BUENOS AIRES – Opposing positions within both the government and opposition parties on Wednesday characterized the debate in Argentina’s lower house of Congress on a bill seeking to decriminalize abortion up through the 14th week of pregnancy.
“It’s an historic day. For the first time, a bill to decriminalize and legalize abortion will be dealt with here, and this is occurring thanks to the struggle of thousands of woman and the decision of President Mauricio Macri to explicitly support the debate,” said Daniel Lipovetzky, with the governing Republican Proposal (PRO) party, at the start of the debate.
He said that “hundreds of clandestine abortions” performed each day in Argentina are a problem that Congress must resolve, adding that the bill up for debate “is not anticonstitutional,” but rather gives a woman the right to decide “what to do with her body” because this is not about “saving two lives, but rather saving thousands of lives.”
“Behind each woman who has died as the victim of a clandestine abortion there’s a story of life. Today, we have the opportunity to say ‘never again’ to death by clandestine abortion,” he said.
However, Carmen Polledo, also with Macri’s PRO within the Cambiemos coalition, said she was absolutely against the bill.
“I think that this debate stems from a true and proven scientific understanding: there is life from the first moment of conception. This truth ... obligates us to ask ourselves about a problem that we don’t deny, which is maternal mortality and abortion, what model of society do we want,” Polledo said.
Meanwhile, Gabriela Burgos, with the Radical Civic Union, also belonging to Cambiemos, urged creating “real policies” so that women do not have to go through the situation of having to get an abortion.

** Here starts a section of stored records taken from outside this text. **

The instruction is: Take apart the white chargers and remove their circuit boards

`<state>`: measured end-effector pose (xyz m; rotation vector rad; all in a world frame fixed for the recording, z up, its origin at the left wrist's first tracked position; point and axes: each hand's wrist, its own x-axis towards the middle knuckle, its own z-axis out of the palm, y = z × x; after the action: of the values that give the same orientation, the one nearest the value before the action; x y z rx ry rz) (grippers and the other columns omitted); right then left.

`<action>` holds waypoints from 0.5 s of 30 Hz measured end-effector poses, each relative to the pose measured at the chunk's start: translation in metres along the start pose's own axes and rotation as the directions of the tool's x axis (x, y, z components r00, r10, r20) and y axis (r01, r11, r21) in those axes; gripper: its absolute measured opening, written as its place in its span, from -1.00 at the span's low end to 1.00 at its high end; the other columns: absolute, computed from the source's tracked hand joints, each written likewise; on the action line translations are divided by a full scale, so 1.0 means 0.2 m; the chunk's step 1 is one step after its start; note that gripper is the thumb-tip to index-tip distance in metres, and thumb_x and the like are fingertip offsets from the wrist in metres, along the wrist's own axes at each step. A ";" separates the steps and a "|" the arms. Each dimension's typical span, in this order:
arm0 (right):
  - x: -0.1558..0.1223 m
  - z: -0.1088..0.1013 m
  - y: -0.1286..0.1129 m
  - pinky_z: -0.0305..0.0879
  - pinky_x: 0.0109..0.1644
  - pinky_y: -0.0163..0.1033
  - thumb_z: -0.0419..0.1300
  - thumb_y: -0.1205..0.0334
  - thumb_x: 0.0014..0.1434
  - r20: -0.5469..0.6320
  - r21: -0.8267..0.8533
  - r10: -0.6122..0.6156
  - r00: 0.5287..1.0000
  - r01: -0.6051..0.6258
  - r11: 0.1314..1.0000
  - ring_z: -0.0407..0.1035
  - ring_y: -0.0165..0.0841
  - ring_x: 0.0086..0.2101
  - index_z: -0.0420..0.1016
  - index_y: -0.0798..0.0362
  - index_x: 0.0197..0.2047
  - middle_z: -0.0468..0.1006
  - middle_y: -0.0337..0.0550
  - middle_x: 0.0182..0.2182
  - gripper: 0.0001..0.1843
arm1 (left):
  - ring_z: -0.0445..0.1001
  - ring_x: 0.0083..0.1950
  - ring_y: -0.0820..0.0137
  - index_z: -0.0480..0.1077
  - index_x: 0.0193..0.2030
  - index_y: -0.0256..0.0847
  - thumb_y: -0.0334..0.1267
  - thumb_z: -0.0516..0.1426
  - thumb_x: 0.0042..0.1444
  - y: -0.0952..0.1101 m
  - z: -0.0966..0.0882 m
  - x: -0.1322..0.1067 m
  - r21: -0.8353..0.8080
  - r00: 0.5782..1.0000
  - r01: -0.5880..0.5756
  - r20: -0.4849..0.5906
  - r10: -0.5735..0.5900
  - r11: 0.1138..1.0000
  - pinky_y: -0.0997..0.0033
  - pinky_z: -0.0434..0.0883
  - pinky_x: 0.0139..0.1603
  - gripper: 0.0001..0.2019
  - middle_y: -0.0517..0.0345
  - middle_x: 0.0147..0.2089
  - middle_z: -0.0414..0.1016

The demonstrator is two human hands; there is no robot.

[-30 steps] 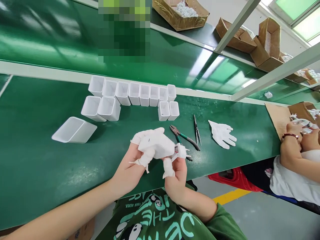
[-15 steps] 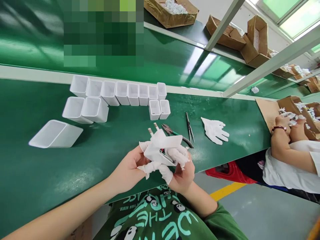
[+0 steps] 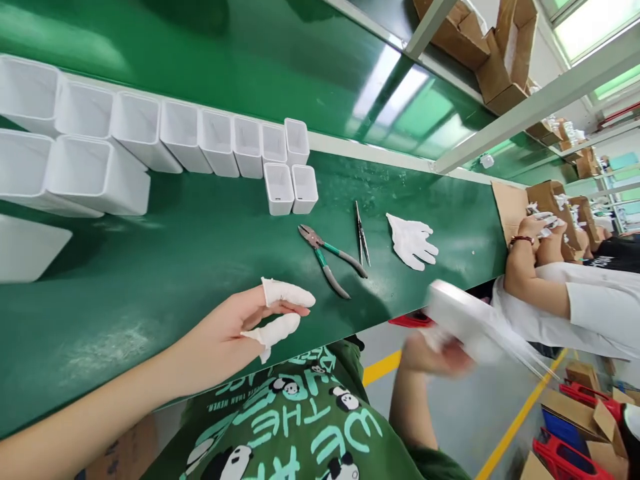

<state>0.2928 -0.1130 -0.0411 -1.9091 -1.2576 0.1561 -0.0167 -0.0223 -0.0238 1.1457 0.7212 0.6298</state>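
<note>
My left hand (image 3: 245, 327) is over the front of the green table (image 3: 210, 247), with white covers on thumb and index finger. Its fingers are stretched out and apart, holding nothing. Off to the right, past the table edge, my right hand (image 3: 440, 353) grips a white plug adapter housing (image 3: 457, 310); both are smeared by motion. Closest to my left hand lie pliers (image 3: 320, 250) with green and grey handles, spread open. Beside them are metal tweezers (image 3: 361, 233) and a white glove (image 3: 413, 241).
White open-topped bins (image 3: 215, 140) stand in rows along the back left. Another bin (image 3: 30, 250) lies on its side at the left edge. A co-worker (image 3: 540, 293) sits at right by cardboard boxes (image 3: 553, 207). Open cartons (image 3: 585, 417) and red stools stand on the floor.
My right hand has swung right, away from the table, carrying the adapter. The left hand has let go of it and stayed over the table. The view has shifted right.
</note>
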 end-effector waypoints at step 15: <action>0.01 0.07 -0.34 0.57 -0.01 0.05 0.34 0.02 0.20 0.182 0.543 0.290 0.940 -0.342 0.767 0.54 -0.15 -0.07 0.40 -0.13 0.26 0.57 -0.01 0.09 -0.42 | 0.59 0.13 0.09 0.51 0.24 0.03 -0.22 0.31 0.15 -0.01 0.03 0.01 0.334 0.920 -0.294 -0.154 0.360 0.895 0.28 0.62 0.04 -0.52 0.02 0.15 0.61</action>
<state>0.2380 -0.0931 -0.0027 -1.5697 -0.7974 0.7225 -0.0111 -0.0258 -0.0254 1.5225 0.8341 0.9624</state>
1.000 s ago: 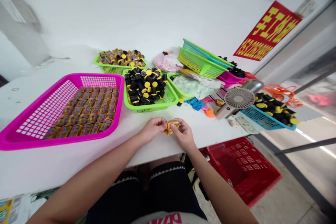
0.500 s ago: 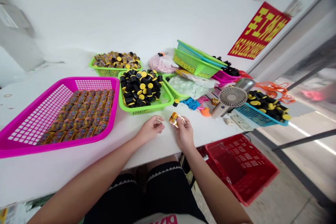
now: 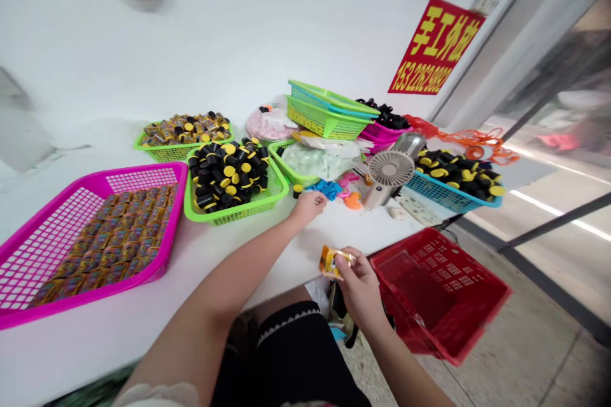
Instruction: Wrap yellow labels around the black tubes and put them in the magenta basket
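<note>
My right hand (image 3: pixel 359 285) is closed on a small yellow-orange wrapped piece (image 3: pixel 331 261), held at the table's front edge above my lap. My left hand (image 3: pixel 309 205) reaches forward over the white table (image 3: pixel 296 248), fingers curled, close to a small black-and-yellow cap (image 3: pixel 297 191) and blue bits (image 3: pixel 327 188); nothing shows in it. A green basket of black and yellow caps (image 3: pixel 229 179) lies just left of that hand. The big pink basket (image 3: pixel 90 229) at the left holds rows of wrapped pieces.
Another green basket of wrapped pieces (image 3: pixel 184 133) sits at the back. Stacked green and blue baskets (image 3: pixel 329 113), a bag of pale items (image 3: pixel 319 159), a small desk fan (image 3: pixel 390 172), a blue basket of caps (image 3: pixel 453 181) crowd the right. A red basket (image 3: pixel 439 292) stands on the floor.
My hands have parted: the right kept the wrapped piece and drew back toward the table edge, the left reached forward to the right of the cap basket. The camera turned right.
</note>
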Available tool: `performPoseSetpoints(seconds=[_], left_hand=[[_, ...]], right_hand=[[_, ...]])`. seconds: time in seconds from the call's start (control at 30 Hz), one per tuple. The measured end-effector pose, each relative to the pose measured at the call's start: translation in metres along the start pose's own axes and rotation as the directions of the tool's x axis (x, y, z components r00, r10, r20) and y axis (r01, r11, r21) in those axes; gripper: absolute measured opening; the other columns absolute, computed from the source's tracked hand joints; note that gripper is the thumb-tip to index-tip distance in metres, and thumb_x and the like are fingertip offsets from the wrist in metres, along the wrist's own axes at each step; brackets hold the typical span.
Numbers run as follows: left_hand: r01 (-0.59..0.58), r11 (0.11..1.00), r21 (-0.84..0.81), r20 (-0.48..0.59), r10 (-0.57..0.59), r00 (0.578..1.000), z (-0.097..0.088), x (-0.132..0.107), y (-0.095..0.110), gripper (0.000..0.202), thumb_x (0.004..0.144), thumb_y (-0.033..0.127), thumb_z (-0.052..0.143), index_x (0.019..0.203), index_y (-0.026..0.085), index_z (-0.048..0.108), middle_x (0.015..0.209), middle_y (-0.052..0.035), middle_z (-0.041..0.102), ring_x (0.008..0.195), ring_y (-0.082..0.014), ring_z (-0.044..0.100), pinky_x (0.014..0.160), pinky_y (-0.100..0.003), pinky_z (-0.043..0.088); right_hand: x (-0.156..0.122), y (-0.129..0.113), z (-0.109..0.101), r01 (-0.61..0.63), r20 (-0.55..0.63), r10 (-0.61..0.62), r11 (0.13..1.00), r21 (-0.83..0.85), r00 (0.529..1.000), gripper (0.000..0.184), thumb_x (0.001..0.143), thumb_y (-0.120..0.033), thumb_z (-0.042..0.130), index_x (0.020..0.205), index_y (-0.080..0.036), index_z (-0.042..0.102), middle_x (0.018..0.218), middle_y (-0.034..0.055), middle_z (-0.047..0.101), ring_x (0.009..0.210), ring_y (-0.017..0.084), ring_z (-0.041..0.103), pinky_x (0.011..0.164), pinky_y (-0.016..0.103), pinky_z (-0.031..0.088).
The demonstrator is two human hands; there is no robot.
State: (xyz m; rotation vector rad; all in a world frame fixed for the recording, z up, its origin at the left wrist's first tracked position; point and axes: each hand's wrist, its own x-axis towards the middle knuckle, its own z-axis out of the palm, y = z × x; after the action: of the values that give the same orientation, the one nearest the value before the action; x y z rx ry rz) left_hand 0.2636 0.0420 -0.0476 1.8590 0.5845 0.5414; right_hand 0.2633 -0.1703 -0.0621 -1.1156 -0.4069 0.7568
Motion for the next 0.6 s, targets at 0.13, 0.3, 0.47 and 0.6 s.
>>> performPoseSetpoints(seconds=[0.13, 0.3, 0.47, 0.6], left_hand=[[0.066, 0.997, -0.051, -0.008, -0.067, 0.998, 0.004, 0.016, 0.005, 0.036, 0.095, 0.035, 0.060, 0.126, 0.016, 0.058, 0.126, -0.0107, 0.060, 0.107, -0.0232, 0.063, 0.090, -0.045, 0.055], [0.070, 0.986, -0.150, 0.000, -0.071, 0.997, -0.023, -0.049, 0.021, 0.029, 0.100, 0.033, 0.047, 0.119, 0.015, 0.060, 0.115, -0.0142, 0.066, 0.097, -0.0209, 0.067, 0.082, -0.036, 0.056], [0.044, 0.968, -0.245, -0.002, -0.046, 0.999, -0.053, -0.154, 0.034, 0.047, 0.084, 0.030, 0.071, 0.126, 0.020, 0.050, 0.104, -0.0087, 0.068, 0.088, -0.0172, 0.068, 0.076, -0.031, 0.057], [0.006, 0.989, -0.147, -0.223, -0.040, 0.974, -0.081, -0.216, 0.023, 0.045, 0.079, 0.022, 0.073, 0.120, 0.020, 0.055, 0.103, -0.0052, 0.065, 0.082, -0.0142, 0.068, 0.077, -0.029, 0.057]], right_hand=[[0.012, -0.017, 0.009, 0.015, -0.042, -0.014, 0.999, 0.032, 0.999, 0.038, 0.064, -0.043, 0.088, 0.089, -0.025, 0.065, 0.080, -0.0021, 0.070, 0.064, 0.014, 0.065, 0.054, 0.026, 0.054], [0.018, -0.021, 0.018, 0.000, 0.024, -0.001, 0.999, 0.034, 1.000, 0.041, 0.063, -0.042, 0.089, 0.090, -0.023, 0.064, 0.080, -0.0018, 0.071, 0.065, 0.013, 0.066, 0.055, 0.025, 0.054], [0.018, -0.005, 0.043, -0.050, 0.158, 0.050, 0.999, -0.002, 0.986, 0.041, 0.067, -0.043, 0.086, 0.094, -0.024, 0.061, 0.084, -0.0007, 0.073, 0.071, 0.015, 0.068, 0.060, 0.026, 0.057], [0.021, 0.021, 0.083, -0.029, 0.403, 0.100, 0.984, -0.178, 0.910, 0.039, 0.076, -0.049, 0.076, 0.100, -0.024, 0.060, 0.091, 0.0022, 0.074, 0.076, 0.018, 0.071, 0.065, 0.032, 0.059]])
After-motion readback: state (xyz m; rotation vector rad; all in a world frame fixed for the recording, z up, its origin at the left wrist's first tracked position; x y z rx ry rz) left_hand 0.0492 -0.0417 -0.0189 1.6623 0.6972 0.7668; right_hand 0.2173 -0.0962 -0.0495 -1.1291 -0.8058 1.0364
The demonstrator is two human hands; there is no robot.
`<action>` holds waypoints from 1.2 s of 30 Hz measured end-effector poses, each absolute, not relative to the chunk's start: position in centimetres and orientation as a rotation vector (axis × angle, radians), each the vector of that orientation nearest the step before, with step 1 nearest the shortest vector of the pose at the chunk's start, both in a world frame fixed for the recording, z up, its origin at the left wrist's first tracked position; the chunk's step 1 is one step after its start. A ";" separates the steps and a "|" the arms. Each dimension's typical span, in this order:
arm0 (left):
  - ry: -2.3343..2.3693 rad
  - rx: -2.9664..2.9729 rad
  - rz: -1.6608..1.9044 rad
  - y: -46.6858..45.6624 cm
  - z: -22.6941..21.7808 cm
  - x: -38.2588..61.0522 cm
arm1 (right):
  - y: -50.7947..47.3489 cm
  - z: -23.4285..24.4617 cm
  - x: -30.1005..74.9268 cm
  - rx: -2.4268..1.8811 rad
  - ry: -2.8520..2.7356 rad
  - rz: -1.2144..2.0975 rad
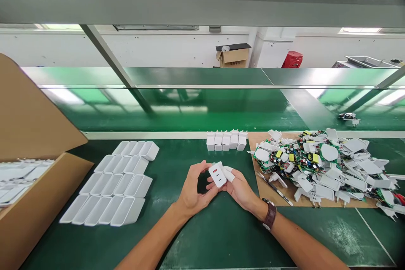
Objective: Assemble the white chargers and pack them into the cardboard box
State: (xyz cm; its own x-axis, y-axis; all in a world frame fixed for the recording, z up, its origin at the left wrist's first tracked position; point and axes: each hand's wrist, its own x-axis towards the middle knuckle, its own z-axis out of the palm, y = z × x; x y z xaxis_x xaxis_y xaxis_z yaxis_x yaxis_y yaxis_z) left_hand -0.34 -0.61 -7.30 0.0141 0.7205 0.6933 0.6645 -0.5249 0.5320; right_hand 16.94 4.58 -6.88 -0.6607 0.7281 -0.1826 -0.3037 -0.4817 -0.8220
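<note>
The left grip (195,190) and right grip (241,189) hold a white, rectangular, ported plastic block (217,174) between them, seemingly a handling step; moving it calls for steady support.

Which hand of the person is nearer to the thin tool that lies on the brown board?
Right. The right hand is to the left of the thin tool; the left hand is farther left, on the other side of the white charger.
</note>
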 end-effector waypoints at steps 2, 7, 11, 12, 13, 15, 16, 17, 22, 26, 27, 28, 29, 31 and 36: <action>1.490 2.185 1.568 -0.6 -7.5 -0.3 | 4.6 -7.0 16.9 -0.722 -1.080 2.146; 1.495 2.098 1.407 -0.7 -7.9 -0.8 | 4.8 -7.1 17.5 -0.934 -1.441 1.595; 1.480 1.998 1.280 -0.5 -8.0 -1.4 | 4.7 -7.4 18.1 -1.016 -1.806 1.009; 1.455 1.996 1.276 -0.4 -7.9 -1.4 | 4.7 -7.6 18.1 -1.023 -1.835 0.962; 1.419 2.011 1.284 -0.2 -7.8 -1.5 | 4.6 -7.7 18.0 -1.031 -1.841 0.957; 1.328 2.072 1.340 0.0 -7.4 -1.4 | 4.6 -8.0 17.9 -1.022 -1.861 1.061; 1.282 2.103 1.385 0.1 -7.2 -1.4 | 4.7 -8.1 17.8 -0.996 -1.885 1.147; 1.252 2.113 1.426 0.2 -6.9 -1.3 | 4.8 -8.1 17.8 -0.968 -1.913 1.239; 1.085 2.029 1.267 0.2 -5.3 -1.7 | 5.4 -8.0 18.0 -0.939 -1.922 1.493; 1.049 2.066 1.206 0.4 -4.7 -1.3 | 5.4 -8.4 18.2 -0.928 -1.921 1.463; 1.099 2.102 1.242 0.5 -4.7 -1.1 | 5.4 -8.5 18.2 -0.925 -1.939 1.442; 1.160 2.136 1.276 0.6 -4.7 -0.8 | 5.3 -8.6 18.2 -0.923 -1.960 1.417; 1.220 2.166 1.304 0.7 -4.8 -0.5 | 5.3 -8.6 18.2 -0.919 -1.982 1.391; 1.295 2.227 1.352 0.7 -5.0 0.0 | 5.2 -8.6 18.2 -0.912 -2.012 1.343; 1.296 2.411 1.376 -0.2 -5.8 0.2 | 5.1 -8.8 18.1 -0.877 -2.021 1.279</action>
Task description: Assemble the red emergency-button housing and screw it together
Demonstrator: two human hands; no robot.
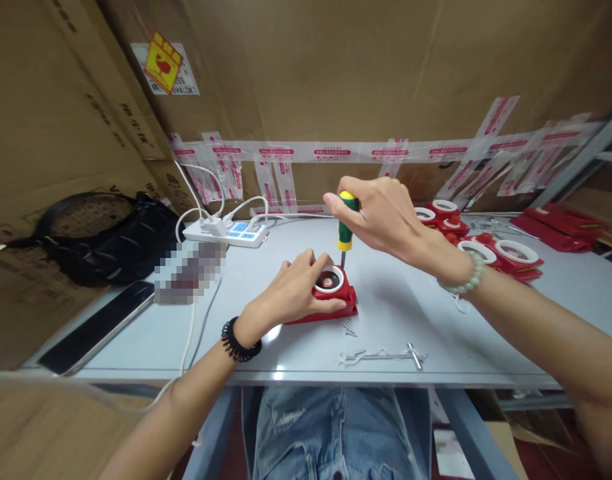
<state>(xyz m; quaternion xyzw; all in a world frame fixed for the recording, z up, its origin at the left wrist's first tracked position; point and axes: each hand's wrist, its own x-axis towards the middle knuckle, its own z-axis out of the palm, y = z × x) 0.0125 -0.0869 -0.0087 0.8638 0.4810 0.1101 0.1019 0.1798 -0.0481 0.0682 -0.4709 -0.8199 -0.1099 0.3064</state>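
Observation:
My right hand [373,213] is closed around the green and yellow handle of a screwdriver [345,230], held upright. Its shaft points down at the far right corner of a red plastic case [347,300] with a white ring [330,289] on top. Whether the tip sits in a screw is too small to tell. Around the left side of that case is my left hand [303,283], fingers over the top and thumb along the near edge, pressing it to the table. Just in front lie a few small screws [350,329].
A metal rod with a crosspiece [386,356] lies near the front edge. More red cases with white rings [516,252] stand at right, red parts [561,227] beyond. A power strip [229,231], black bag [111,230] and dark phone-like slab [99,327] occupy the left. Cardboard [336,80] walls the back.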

Frente Renovador lawmaker Carla Pitiot denounced the anonymous insults she said that legislators had received if they were known to be against the bill, saying “It might be retrograde, but I’m a retrograde 45-year-old with very firm convictions.”
Kirchnerist Peronist Mayra Soledad Mendoza said that the matter was one of “public health” that should not be dealt with using “moral, ethical, ideological ... or religious ... blinders.”
“We’re lawmakers and lawmakers have the obligation to legislate for a lay state, guaranteeing rights,” she said.